▸ DATA EXCERPT
====================
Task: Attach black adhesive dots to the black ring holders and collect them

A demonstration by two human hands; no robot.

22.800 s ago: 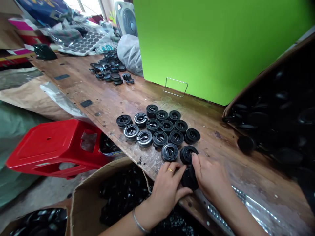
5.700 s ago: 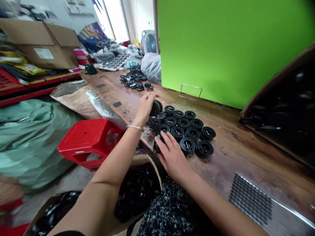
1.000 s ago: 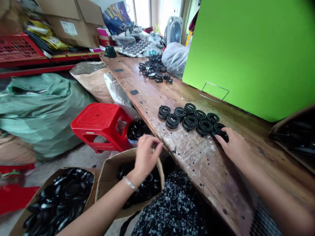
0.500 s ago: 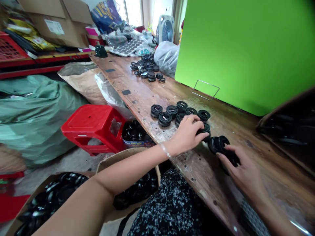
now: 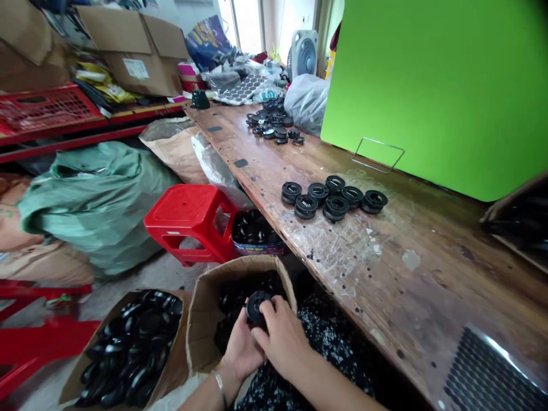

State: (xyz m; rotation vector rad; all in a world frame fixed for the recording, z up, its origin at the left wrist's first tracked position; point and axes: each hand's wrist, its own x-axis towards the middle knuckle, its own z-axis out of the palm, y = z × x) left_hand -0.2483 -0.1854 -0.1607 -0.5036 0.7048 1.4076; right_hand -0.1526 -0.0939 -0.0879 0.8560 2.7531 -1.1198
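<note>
Over the open cardboard box in front of my lap, both hands are closed around a black round plastic part, perhaps more than one stacked. My left hand, with a bracelet at the wrist, cradles it from below and the left. From the right, my right hand grips its edge with thumb and fingers. Dark parts partly show inside the box beneath. Several short stacks of black ring-shaped parts stand grouped on the wooden table.
A box of shiny black parts sits on the floor at left, near a red stool. A green board stands along the table's back. Farther along lies a heap of black parts; a dark textured mat is at lower right.
Both hands have left the tabletop and come together over the cardboard box with a black round part. The parts they were touching at the right of the group are gone from the table.
</note>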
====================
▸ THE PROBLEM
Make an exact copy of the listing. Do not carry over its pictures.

▸ WRITTEN ANSWER
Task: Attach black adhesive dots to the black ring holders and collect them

A demonstration by two human hands; no robot.

22.800 s ago: 
5.700 s ago: 
1.000 s ago: 
0.500 s ago: 
now: 

State: (xyz m; rotation vector rad; all in a world frame fixed for the recording, z up, its origin at the left wrist's first tracked position; point and axes: each hand's wrist, its own x-axis towards the middle knuckle, its own z-axis out of the palm, y = z × x) left_hand -0.2483 -0.1854 -0.1607 -0.5036 0.7048 1.4076; right_hand -0.1526 -0.0939 -0.0879 0.8560 2.7531 -1.1198
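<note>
Over the open cardboard box in front of my lap, both hands are closed around a black round plastic part, perhaps more than one stacked. My left hand, with a bracelet at the wrist, cradles it from below and the left. From the right, my right hand grips its edge with thumb and fingers. Dark parts partly show inside the box beneath. Several short stacks of black ring-shaped parts stand grouped on the wooden table.
A box of shiny black parts sits on the floor at left, near a red stool. A green board stands along the table's back. Farther along lies a heap of black parts; a dark textured mat is at lower right.
Both hands have left the tabletop and come together over the cardboard box with a black round part. The parts they were touching at the right of the group are gone from the table.
</note>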

That completes the response.